Sulistyowati Irianto : Kemampuan Indonesia Merawat Keragaman Dipertanyakan
Jakarta, Inako
Kemampuan bangsa Indonesia untuk merawat keragaman dalam berbangsa dan bernegara kembali dipertanyakan terutama setelah belakangan ini berkembang isu intoleransi dan radikalisme yang berkembang di birokrasi pemerintahan, lembaga hukum dan universitas.
Pernyataan ini diungkapkan oleh Prof. Dr. Sulistyowati Irianto dalam Simposium Kebangsaan dan Peringatan 111 Tahun Kebangkitan Nasional yang diselenggarakan Forum Koordinasi Lintas Fakultas (Fokal) Alumni UI, Senin (20/5/2019). Ia mengacu pada buku yang ditulis oleh para Indonesianis, baik dalam negeri maupun luar negeri. Tesis utama buku tersebut, tuturnya, Indonesia adalah bangsa yang dipuji dunia karena mampu merawat keragaman, namun hari ini dipertanyakan apakah Indonesia masih mampu merawat keragaman.
“Sekarang kita mengalami blok satu satu sama lain gara-gara afiliasi politik yang berbeda.

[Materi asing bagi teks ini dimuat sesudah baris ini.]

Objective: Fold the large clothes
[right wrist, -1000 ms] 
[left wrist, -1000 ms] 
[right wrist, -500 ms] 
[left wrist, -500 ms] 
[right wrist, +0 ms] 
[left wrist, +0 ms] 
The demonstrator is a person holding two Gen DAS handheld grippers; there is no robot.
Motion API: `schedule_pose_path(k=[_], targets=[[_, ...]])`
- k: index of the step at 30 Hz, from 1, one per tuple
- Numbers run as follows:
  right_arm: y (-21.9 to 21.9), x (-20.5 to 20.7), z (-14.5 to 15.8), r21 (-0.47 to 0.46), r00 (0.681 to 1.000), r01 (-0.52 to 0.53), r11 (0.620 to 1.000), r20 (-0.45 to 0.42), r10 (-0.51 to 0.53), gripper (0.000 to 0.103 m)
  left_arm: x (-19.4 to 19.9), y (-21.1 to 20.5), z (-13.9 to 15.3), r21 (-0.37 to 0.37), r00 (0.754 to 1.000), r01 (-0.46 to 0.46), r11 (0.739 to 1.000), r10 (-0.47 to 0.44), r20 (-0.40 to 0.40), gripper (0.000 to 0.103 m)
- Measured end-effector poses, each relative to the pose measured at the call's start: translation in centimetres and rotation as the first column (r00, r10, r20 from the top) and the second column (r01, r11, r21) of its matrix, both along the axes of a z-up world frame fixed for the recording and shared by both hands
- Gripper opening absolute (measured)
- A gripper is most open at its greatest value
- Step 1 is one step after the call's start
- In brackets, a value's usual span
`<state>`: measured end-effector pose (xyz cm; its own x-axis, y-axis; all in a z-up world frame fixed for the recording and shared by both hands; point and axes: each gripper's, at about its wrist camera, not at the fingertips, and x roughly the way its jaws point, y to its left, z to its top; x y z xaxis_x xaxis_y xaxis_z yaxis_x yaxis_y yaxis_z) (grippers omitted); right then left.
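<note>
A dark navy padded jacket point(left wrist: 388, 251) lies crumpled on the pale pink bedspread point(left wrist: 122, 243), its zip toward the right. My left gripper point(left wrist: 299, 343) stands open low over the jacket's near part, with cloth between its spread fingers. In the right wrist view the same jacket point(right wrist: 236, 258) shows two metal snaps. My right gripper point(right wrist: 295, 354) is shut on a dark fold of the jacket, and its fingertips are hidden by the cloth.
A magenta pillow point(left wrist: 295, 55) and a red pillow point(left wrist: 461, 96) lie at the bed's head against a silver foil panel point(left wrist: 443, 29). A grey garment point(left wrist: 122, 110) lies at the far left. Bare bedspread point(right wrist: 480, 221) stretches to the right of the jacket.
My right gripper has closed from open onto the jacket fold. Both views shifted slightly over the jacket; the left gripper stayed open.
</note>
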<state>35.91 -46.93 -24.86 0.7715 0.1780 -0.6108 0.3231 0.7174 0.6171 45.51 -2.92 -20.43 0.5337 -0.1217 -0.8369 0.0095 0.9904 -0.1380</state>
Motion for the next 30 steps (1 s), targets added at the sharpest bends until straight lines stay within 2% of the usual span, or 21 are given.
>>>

Kalau baca koran, kita lihat kalau sekarang masalah intoleransi sudah menyebar ke lembaga pemerintah, hukum, dan universitas,” kata Sulistyowati dalam paparannya.
Menurut Sulistyowati, munculnya intoleransi dalam uraian buku tersebut karena saat ini berkembang pemahaman yang salah terhadap Sila Pertama Pancasila, Ketuhanan Yang Maha Esa. Misalnya, Ketuhanan diinterpretasikan sebagai Ketuhanan dari kelompok agama mayoritas. Padahal Founding Fathers tidak memahaminya seperti itu. Sila Ketuhanan justru mengakomodasi semua keyakinan yang bertumbuh dan berkembang di Tanah Air.
“Yang mengherankan saya saat ini adalah ditemukan beberapa universitas menjadi tempat bertumbuhnya paham radikal, intoleransi, dan populisme kanan. Ini saya mengacu pada beberapa hasil survei. Majalah Tempo pernah melakukan survei tentang gerakan radikalisme. Hasilnya tidak sedikit universitas, dan bahkan perguruan tinggi negeri terpapar paham radikalisme,” tegasnya.
Dengan mengacu pada perkembangan itu, Guru Besar Fakultas Hukum UI itu menegaskan bahwa akademisi harus berani berpihak ketika muncul gerakan radikal dan intoleran. Tetapi akademisi harus berpihak kepada ke-Indonesiaan yang berlandaskan pada nalar dan akal sehat.
“Saya setuju dengan pendapat teman-teman bahwa yang melakukan tindakan intoleran adalah orang-orang yang mengingkari gagasan dan visi besar Kihajar Dewantara. Tindakan intoleran telah mencederai universitas. Saya pikir universitas itu tidak bisa disamakan dengan lembaga mana pun. Universitas itu harus bebas dari kepentingan politik dan uang,” tambahnya.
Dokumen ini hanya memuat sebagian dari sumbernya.